→ About this task:
Below are records; count the lines among them that include the string "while", and state only the number.

Extracted records:
====

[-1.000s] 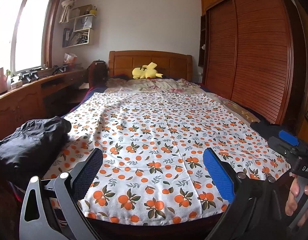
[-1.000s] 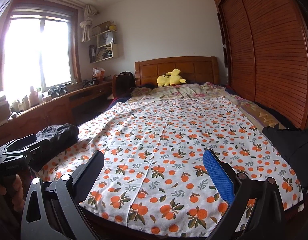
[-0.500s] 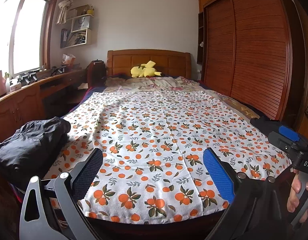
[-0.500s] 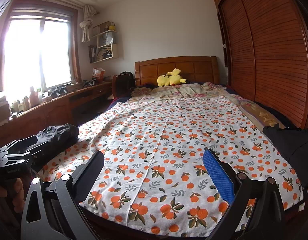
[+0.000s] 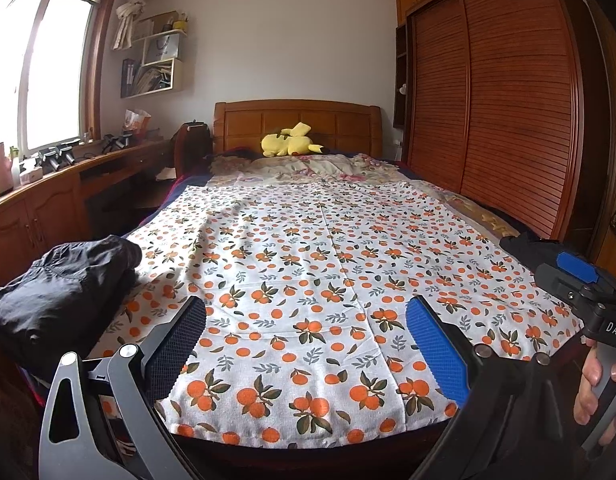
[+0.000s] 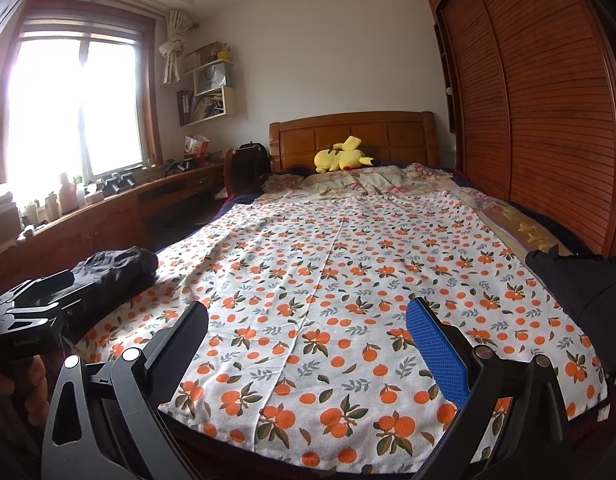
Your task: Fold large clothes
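Note:
A black garment (image 5: 64,280) lies bunched on the near left corner of the bed; it also shows in the right wrist view (image 6: 116,268). Another dark garment (image 6: 579,284) lies at the bed's right edge, and part of it shows in the left wrist view (image 5: 523,244). A white cloth with an orange-fruit print (image 5: 319,272) is spread flat over the bed (image 6: 339,280). My left gripper (image 5: 306,344) is open and empty above the bed's foot. My right gripper (image 6: 308,344) is open and empty there too, to the right of the left one.
A yellow plush toy (image 5: 288,144) lies by the wooden headboard (image 5: 296,124). A wooden wardrobe with slatted doors (image 5: 503,112) runs along the right. A long wooden desk with small items (image 5: 60,192) stands under the window at left.
Both grippers stay open and empty. The left wrist view has tilted up slightly, so the bed sits a little lower in the frame. The right wrist view is almost unchanged.

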Demonstrator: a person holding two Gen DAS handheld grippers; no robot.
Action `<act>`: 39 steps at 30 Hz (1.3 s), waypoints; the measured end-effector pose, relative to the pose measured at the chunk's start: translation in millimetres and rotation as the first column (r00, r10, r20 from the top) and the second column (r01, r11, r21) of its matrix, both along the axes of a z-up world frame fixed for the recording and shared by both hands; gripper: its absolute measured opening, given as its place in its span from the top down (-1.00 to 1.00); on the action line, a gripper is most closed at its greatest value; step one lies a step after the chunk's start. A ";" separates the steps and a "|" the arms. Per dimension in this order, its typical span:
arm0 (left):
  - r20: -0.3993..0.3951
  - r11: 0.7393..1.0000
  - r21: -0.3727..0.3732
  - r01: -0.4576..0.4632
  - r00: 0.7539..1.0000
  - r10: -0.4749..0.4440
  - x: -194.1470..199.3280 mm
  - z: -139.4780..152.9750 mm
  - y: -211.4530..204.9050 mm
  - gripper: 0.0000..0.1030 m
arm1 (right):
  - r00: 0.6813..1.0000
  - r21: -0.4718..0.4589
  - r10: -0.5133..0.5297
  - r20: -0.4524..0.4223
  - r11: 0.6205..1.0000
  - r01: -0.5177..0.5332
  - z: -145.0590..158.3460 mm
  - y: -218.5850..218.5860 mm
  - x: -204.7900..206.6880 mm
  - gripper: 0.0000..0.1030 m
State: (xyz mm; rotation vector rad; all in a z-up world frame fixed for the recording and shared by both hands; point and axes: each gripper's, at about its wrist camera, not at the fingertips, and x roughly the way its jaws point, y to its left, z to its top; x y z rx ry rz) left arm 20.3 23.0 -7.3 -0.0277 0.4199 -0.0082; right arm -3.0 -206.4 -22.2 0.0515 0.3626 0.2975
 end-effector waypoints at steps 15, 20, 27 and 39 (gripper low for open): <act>0.002 1.000 0.001 -0.001 1.000 0.001 0.4 0.4 1.8 -0.95 | 1.000 0.001 0.001 -0.003 1.000 -0.001 -0.4 -0.7 -0.5 -0.86; 0.005 1.000 -0.001 0.003 1.000 -0.003 0.0 0.9 2.7 -0.95 | 1.000 0.003 0.001 -0.003 1.000 -0.001 0.0 -1.0 -0.1 -0.86; 0.008 1.000 -0.003 0.004 1.000 -0.004 -0.8 1.5 2.7 -0.95 | 1.000 0.001 -0.002 -0.001 1.000 0.002 -1.1 -1.9 -0.6 -0.86; 0.023 1.000 0.000 0.009 1.000 -0.009 -4.8 8.4 3.5 -0.95 | 1.000 0.002 -0.003 0.000 1.000 0.003 -0.6 -2.5 -0.3 -0.86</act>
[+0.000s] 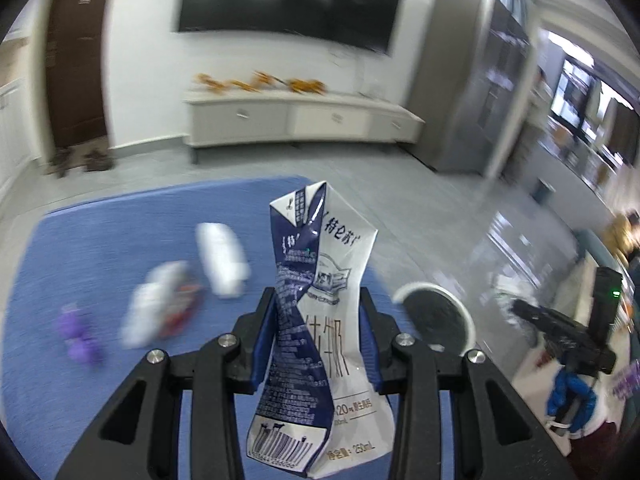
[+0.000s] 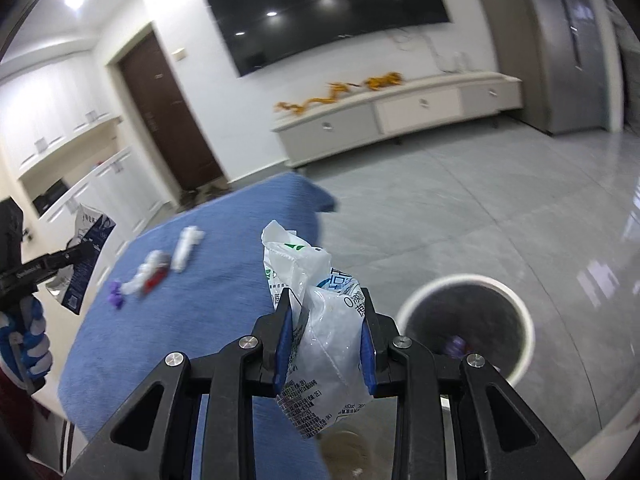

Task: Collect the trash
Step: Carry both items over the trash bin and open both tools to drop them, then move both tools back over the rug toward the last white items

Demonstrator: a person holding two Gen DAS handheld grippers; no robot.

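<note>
My left gripper (image 1: 318, 308) is shut on a crushed blue-and-white milk carton (image 1: 320, 320), held above the blue table (image 1: 120, 232). My right gripper (image 2: 325, 312) is shut on a crumpled clear plastic bag (image 2: 316, 320) over the table's right edge. The white-rimmed trash bin (image 2: 466, 324) stands on the floor to the right; in the left wrist view the bin (image 1: 434, 316) is just right of the carton. On the table lie a white wrapper (image 1: 222, 258), a white and red wrapper (image 1: 160, 308) and purple scraps (image 1: 78, 336). The left gripper with its carton shows in the right wrist view (image 2: 78, 252).
Grey tiled floor (image 2: 460, 200) lies beyond the table. A low white TV cabinet (image 2: 400, 116) with orange decorations stands against the far wall under a large TV (image 2: 324, 12). A dark door (image 2: 168, 116) is at left. A purple scrap (image 2: 456, 346) lies inside the bin.
</note>
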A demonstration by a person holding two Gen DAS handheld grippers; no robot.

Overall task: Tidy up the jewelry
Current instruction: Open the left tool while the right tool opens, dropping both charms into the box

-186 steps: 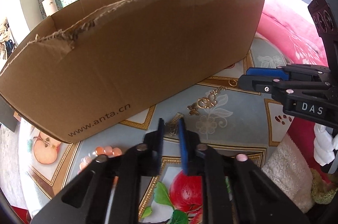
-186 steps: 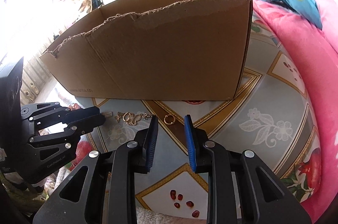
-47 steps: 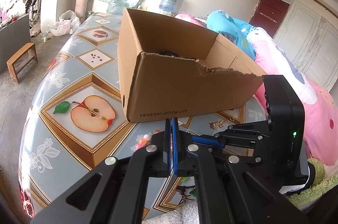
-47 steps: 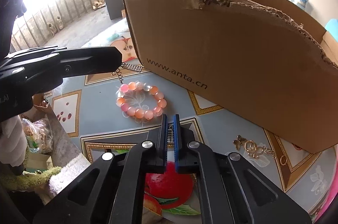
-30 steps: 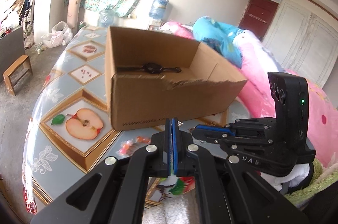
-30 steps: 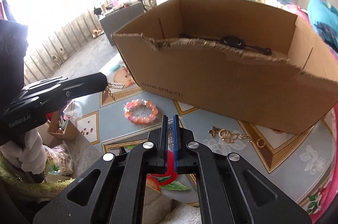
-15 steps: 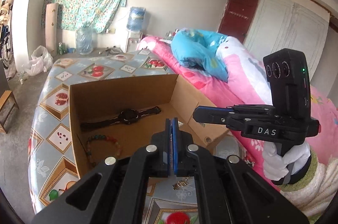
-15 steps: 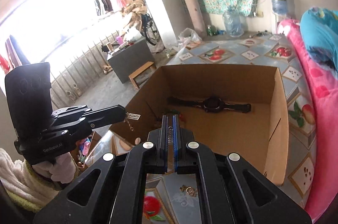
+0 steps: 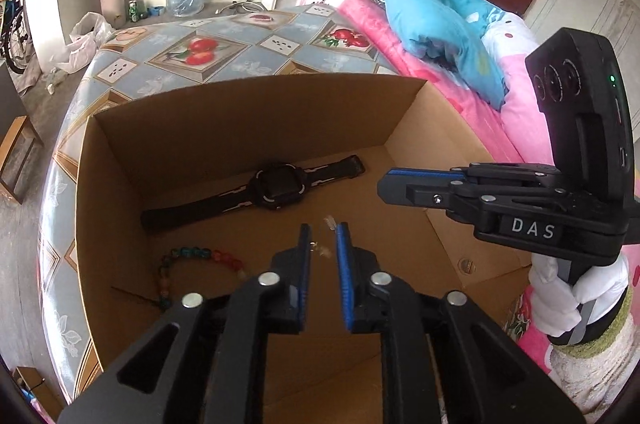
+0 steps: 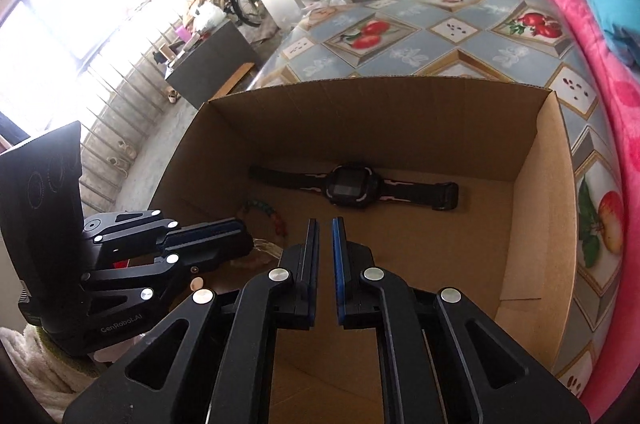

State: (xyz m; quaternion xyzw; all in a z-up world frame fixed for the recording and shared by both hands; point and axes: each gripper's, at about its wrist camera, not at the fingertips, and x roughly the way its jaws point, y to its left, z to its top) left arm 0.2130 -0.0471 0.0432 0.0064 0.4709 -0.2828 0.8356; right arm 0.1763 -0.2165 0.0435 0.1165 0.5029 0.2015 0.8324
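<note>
Both claws now over the box (image 9: 248, 112), up from the desk beside it. Left claw (image 9: 322, 252) just opened, blurred gold piece (image 9: 326, 252) loose between its pads; right claw (image 10: 325, 256) just parted, empty.
</note>
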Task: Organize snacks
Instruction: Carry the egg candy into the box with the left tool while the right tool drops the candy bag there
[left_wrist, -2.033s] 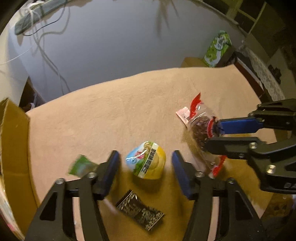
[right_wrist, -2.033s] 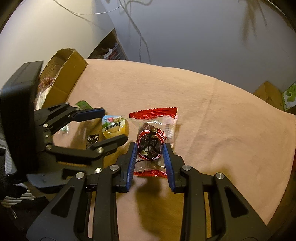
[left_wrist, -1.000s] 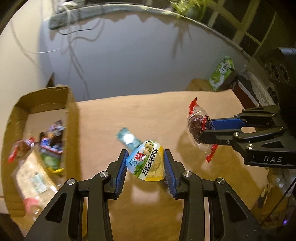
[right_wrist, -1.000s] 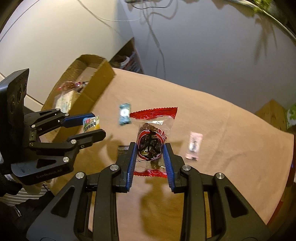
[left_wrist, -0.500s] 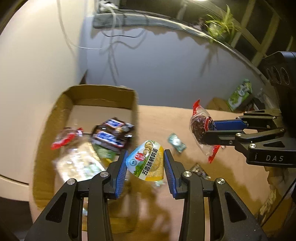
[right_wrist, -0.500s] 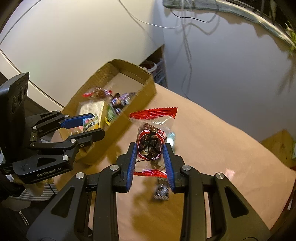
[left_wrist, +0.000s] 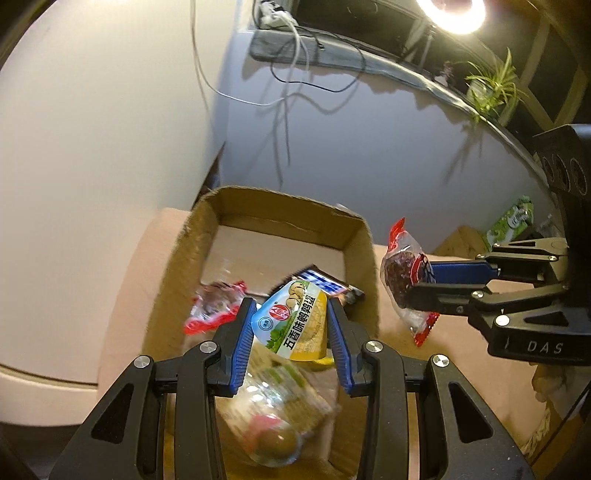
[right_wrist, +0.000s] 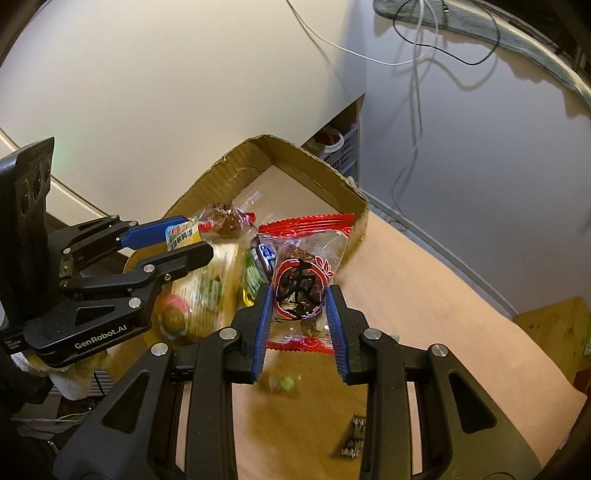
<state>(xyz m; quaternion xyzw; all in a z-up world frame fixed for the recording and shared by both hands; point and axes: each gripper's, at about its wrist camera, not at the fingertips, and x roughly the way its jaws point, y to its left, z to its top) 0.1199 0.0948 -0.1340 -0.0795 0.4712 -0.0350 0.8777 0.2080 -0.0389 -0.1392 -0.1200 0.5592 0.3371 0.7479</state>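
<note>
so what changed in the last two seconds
Both tools lifted their snacks off the cloth and carried them to the box. The left tool, open around the egg pack two seconds ago, closed on it and now holds it over the box. The right tool kept its grip on the date pack, now beside the box's corner.

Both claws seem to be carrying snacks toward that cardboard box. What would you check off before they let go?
1. Left gripper clamped on the yellow-and-green egg snack pouch: ok.
2. Right gripper clamped on the clear red-edged date candy packet: ok.
3. Egg pouch above the open brown cardboard box: ok.
4. Date packet above the box: not ok, it looks nearer the rim, over the tan tablecloth.
5. Free space inside the box: ok, far end bare.
6. Grippers apart from each other: ok.
</note>
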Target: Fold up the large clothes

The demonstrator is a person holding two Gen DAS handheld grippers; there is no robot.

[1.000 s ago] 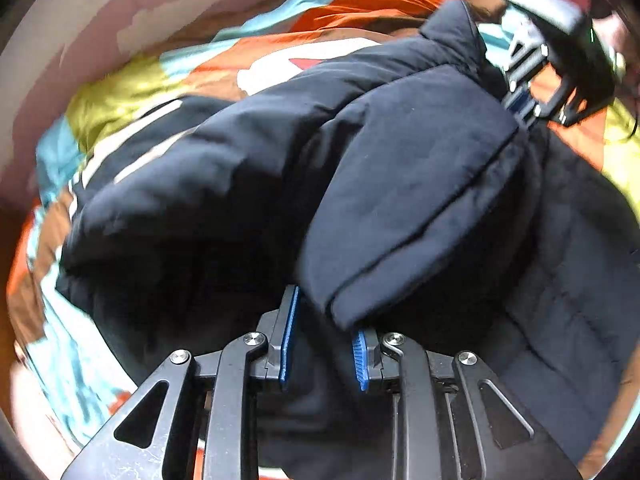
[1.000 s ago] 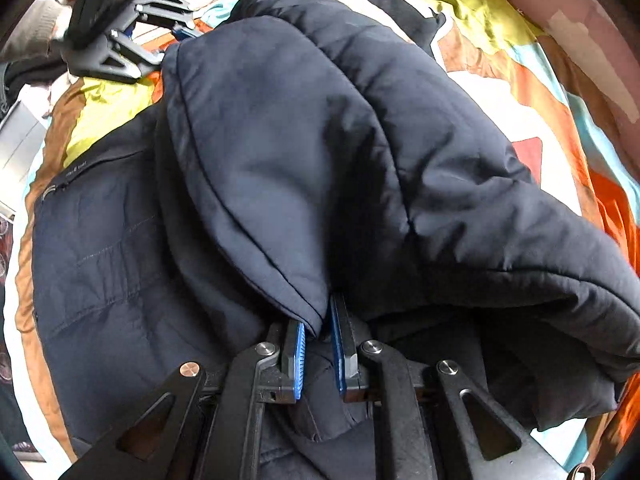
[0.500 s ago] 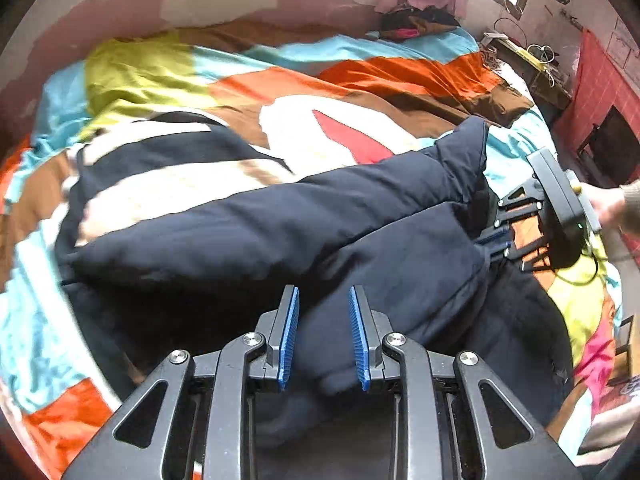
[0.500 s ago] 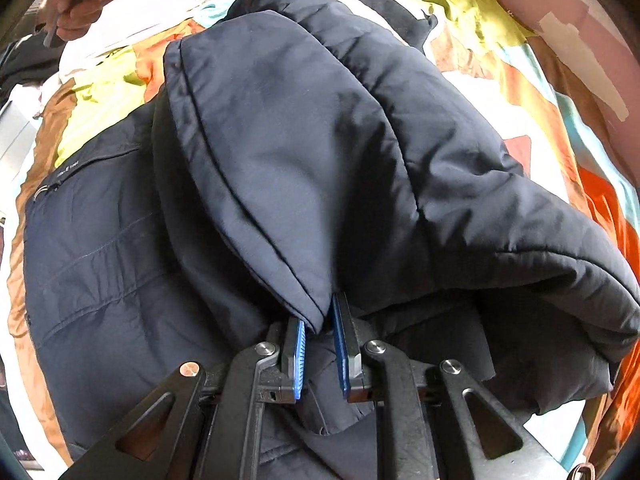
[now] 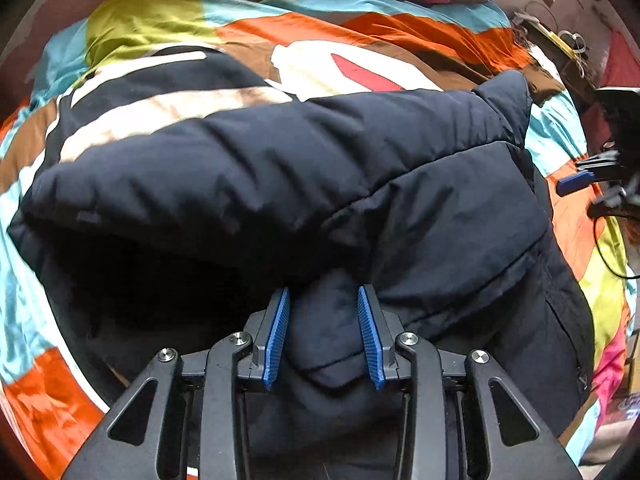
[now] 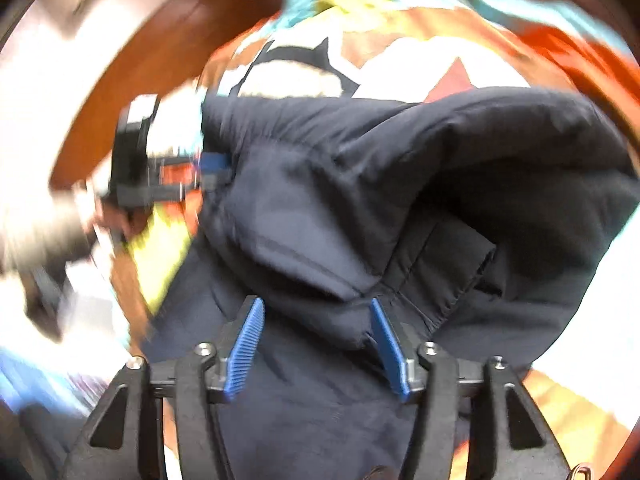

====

→ The answer:
2